Fighting fear Janet doesn't claim to be perpetually sunny. Yet her ability to face fear, derive meaning from hardships and see the silver lining in difficult circumstances has endowed her with a deep satisfaction with life.
While fear can have a positive aspect, as is the case with Janet, it can often make us miserable -- but not just in the way we might think, says Dan Baker, a noted medical psychologist based in the United States. In nearly three decades of treating everyone from cardiac patients to those with eating disorders, Baker has come to believe that fear run amok is the greatest enemy of happiness. In his popular book What Happy People Know (Rodale; co-authored with Cameron Stauth), Baker argues that fear of never having enough and never being enough insidiously govern people's lives, keeping us generally unfulfilled and unhappy. The good news is that by focusing on the positive things in your life -- or what you have rather than what you don't have -- you can triumph over fear, creating a happier you.
Positive psychology "There's a powerful message in the thinking of positive psychology," says Robert J. Flynn, a professor of psychology at the University of Ottawa. "What it says is we will not ignore people's limitations or weaknesses nor the tried-and-true methods for dealing with them, but we will also give equal time to developing their strengths and character.
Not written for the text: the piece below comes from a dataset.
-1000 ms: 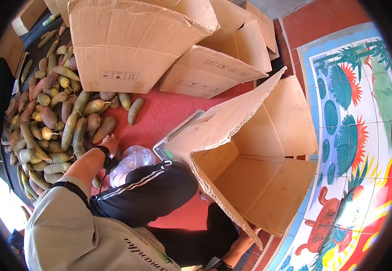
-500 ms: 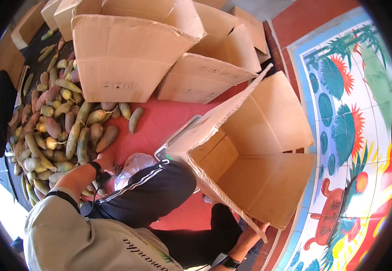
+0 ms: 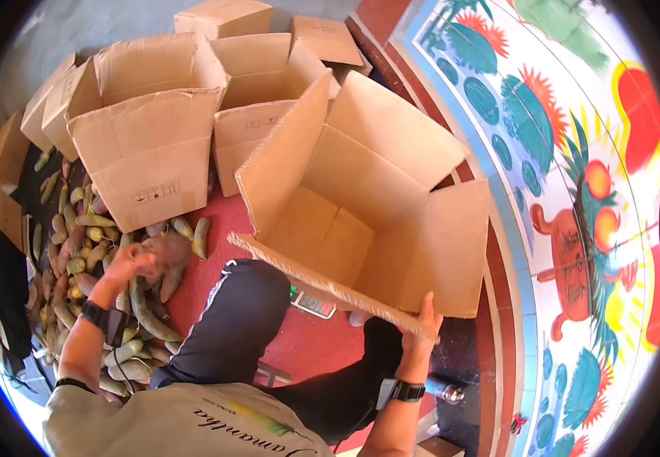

We're not all born optimists but we can learn to be that way."
Happy people create a backup stash of positive feelings by regularly appreciating the people, things and memories they love, for example, feelings that help put the neocortex in the driver's seat, building an immunity for emotional health. The more you practise something -- positive responses to life's setbacks -- the better you are at it so old fears have less power. Happy people instinctively exercise choice and build on their personal power rather than feeling victimized. They speak constructively about their lives and spend their energy building upon their personal strengths to create more meaning and purpose in life.